Bug Description
When using a custom provider (e.g., xfyun) with a per-model max_tokens configured under custom_providers[].models.<model>.max_tokens, Hermes ignores this value and always defaults to 4096 output tokens.
Root Cause
In run_agent.py, context_length is correctly read from custom_providers per-model config on startup (lines 1896-1946), but there is no equivalent code for max_tokens.
The constructor sets self.max_tokens = max_tokens (default None at line 1208), and when None, the API call falls back to self.max_tokens or 4096 (line 8295).
Steps to Reproduce
- Configure a custom provider with per-model
max_tokens:
custom_providers:
- name: xfyun
base_url: https://maas-coding-api.cn-huabei-1.xf-yun.com/v2
api_key: ${API_KEY}
api_mode: chat_completions
model: astron-code-latest
models:
astron-code-latest:
context_length: 200000
max_tokens: 32000
reasoning: true
- Start a session with
gateway run --replace
- Ask the agent to generate a long response
- Observe
Response truncated (finish_reason='length') - model hit max output tokens in the gateway log, with output capped at ~4096 tokens
Expected Behavior
Hermes should read max_tokens from custom_providers[].models.<model>.max_tokens (when present and valid) and use it as the output token limit, just as it already does for context_length.
Fix (tested and working)
Insert this block after the existing context_length custom_providers lookup in run_agent.py (after the _ensure_lmstudio_runtime_loaded call):
# Also read max_tokens from custom_providers per-model config
if self.max_tokens is None and _custom_providers:
_target = self.base_url.rstrip("/") if self.base_url else ""

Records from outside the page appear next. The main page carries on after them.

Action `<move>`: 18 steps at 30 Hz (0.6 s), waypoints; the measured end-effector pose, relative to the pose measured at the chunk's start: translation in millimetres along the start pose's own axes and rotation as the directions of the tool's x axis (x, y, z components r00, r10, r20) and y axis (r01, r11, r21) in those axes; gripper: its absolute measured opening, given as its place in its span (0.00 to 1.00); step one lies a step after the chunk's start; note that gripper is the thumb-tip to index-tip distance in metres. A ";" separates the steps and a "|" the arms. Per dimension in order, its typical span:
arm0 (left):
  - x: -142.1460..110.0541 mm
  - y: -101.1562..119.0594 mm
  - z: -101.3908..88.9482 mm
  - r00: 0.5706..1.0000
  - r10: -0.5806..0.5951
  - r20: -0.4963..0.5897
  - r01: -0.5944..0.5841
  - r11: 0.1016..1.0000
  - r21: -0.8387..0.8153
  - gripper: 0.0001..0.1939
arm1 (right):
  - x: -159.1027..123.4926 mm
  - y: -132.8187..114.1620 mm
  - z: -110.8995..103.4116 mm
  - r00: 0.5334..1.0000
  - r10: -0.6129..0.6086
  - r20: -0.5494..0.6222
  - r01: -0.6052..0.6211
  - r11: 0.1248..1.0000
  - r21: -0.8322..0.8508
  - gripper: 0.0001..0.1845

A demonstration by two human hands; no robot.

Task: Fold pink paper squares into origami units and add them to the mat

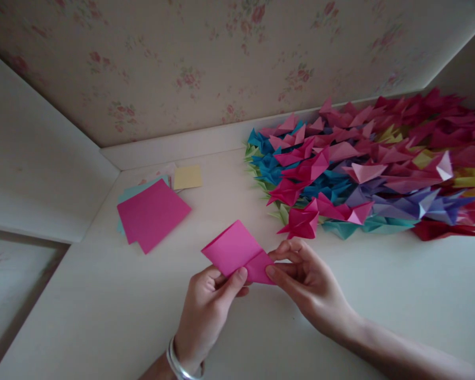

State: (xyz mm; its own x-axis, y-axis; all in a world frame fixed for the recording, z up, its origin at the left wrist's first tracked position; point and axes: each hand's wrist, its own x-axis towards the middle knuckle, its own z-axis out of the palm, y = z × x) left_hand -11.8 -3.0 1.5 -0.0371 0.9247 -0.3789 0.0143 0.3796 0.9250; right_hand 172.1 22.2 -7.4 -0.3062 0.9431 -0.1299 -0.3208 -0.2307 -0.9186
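Observation:
A folded sheet of pink origami paper [234,244] is held up between both hands, with a crease running across its right part. My left hand [211,298] grips its lower edge, thumb on top and fingers tucked beneath. At the right corner my right hand [301,279] pinches the paper between thumb and fingers. The fingertips under the sheet are partly hidden. A silver bangle [178,364] circles the left wrist.
Loose magenta sheets [154,214] lie over light blue ones at the left, beside a small yellow paper pad [188,177]. Many folded paper cranes [340,169] in mixed colours crowd the right of the white table [103,306]. A floral wall [182,68] rises behind.

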 end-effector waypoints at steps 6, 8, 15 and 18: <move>-4.9 1.7 -1.3 0.991 0.133 0.002 -0.130 0.962 0.238 0.15 | -0.8 3.2 -0.9 0.997 0.046 0.056 -0.043 0.998 -0.054 0.15; -6.3 3.5 0.1 0.977 0.213 0.031 -0.211 0.924 0.319 0.14 | -1.2 5.2 -1.5 0.993 0.067 0.093 -0.057 0.993 -0.107 0.21; -8.1 4.1 4.2 0.945 0.309 0.110 -0.327 0.865 0.381 0.09 | 1.6 6.4 -4.1 0.985 0.154 0.080 -0.124 0.948 -0.293 0.29; -6.8 4.2 4.4 0.950 0.300 0.091 -0.309 0.855 0.417 0.15 | 3.2 8.7 -5.6 0.982 0.175 0.077 -0.144 0.940 -0.308 0.27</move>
State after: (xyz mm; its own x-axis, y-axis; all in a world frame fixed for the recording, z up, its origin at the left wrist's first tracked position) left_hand -7.0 -7.6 7.8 0.0595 0.9946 -0.0853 0.4402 0.0505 0.8965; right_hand 173.4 24.6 -17.8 -0.4254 0.8669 -0.2598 0.0187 -0.2786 -0.9602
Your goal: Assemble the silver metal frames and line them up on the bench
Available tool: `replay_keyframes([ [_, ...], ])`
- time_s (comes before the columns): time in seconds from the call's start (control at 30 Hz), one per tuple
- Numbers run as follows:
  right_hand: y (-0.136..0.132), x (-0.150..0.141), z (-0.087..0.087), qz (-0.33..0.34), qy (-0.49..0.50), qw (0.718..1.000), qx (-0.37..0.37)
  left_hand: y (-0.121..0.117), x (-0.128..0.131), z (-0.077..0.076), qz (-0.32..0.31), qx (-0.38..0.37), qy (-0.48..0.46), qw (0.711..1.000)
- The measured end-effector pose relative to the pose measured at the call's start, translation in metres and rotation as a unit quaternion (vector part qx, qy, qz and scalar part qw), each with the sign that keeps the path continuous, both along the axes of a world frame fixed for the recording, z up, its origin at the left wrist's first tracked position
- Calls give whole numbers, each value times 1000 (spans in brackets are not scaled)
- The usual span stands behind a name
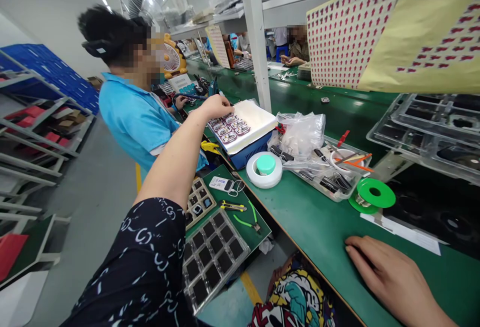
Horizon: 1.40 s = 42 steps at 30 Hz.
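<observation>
My left hand [217, 108] reaches far forward over a blue box [249, 153] topped with a white sheet [255, 121]. Its fingers bend down at the back edge of several small red-rimmed circuit boards [229, 130] lying on the sheet. The fingertips are partly hidden, so what they pinch is unclear. My right hand [390, 272] rests palm down on the green bench [300, 222], fingers loosely extended and holding nothing. Between the hands lie a white tape roll [264, 179] with a turquoise roll [265, 164] on it and a green solder spool [372, 194].
A clear bin [337, 187] holds tools and plastic bags. On a lower side table are a compartment tray [215, 254], green-handled cutters [255, 224], a yellow utility knife [233, 206] and a white device [222, 184]. A co-worker in blue [137, 117] sits at left; a white post [255, 37] rises behind the box.
</observation>
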State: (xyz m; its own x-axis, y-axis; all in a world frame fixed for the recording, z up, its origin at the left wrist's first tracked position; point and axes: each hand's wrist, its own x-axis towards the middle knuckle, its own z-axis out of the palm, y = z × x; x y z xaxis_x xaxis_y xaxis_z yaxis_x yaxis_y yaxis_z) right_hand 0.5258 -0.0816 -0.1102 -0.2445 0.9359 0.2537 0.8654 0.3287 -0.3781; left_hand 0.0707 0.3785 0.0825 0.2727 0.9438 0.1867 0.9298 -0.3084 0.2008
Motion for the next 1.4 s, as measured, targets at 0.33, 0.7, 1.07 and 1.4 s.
replay_keyframes([
  [0.33,0,2,-1,1,-9,1000,12,-17,4,12,11,-24,19,999],
  [0.7,1,1,1,-1,-15,1000,-1,-28,1,0,32,32,-97,994],
  [1.07,2,0,4,-5,-31,1000,0,-159,-47,-44,115,324,-290,893],
  [1.4,8,3,4,-32,-62,997,-24,-490,-154,-233,504,20,-120,855],
])
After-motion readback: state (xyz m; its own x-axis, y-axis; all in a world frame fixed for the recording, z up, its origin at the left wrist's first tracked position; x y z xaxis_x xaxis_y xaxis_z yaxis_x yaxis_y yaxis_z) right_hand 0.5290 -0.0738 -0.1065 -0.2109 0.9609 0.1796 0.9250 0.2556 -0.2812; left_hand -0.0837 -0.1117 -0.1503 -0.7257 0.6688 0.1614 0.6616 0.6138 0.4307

for _cp_entry in _custom_providers:
if not isinstance(_cp_entry, dict):
continue
_cp_url = (_cp_entry.get("base_url") or "").rstrip("/")
if _target and _cp_url == _target:
_cp_models = _cp_entry.get("models", {})
if isinstance(_cp_models, dict):
_cp_model_cfg = _cp_models.get(self.model, {})
if isinstance(_cp_model_cfg, dict):
_cp_mt = _cp_model_cfg.get("max_tokens")
if _cp_mt is not None:
try:
_parsed_mt = int(_cp_mt)
if _parsed_mt > 0:
self.max_tokens = _parsed_mt
except (TypeError, ValueError):
pass
break
Related Issues
Environment
- Hermes version: v0.10.0+ (config_version 23)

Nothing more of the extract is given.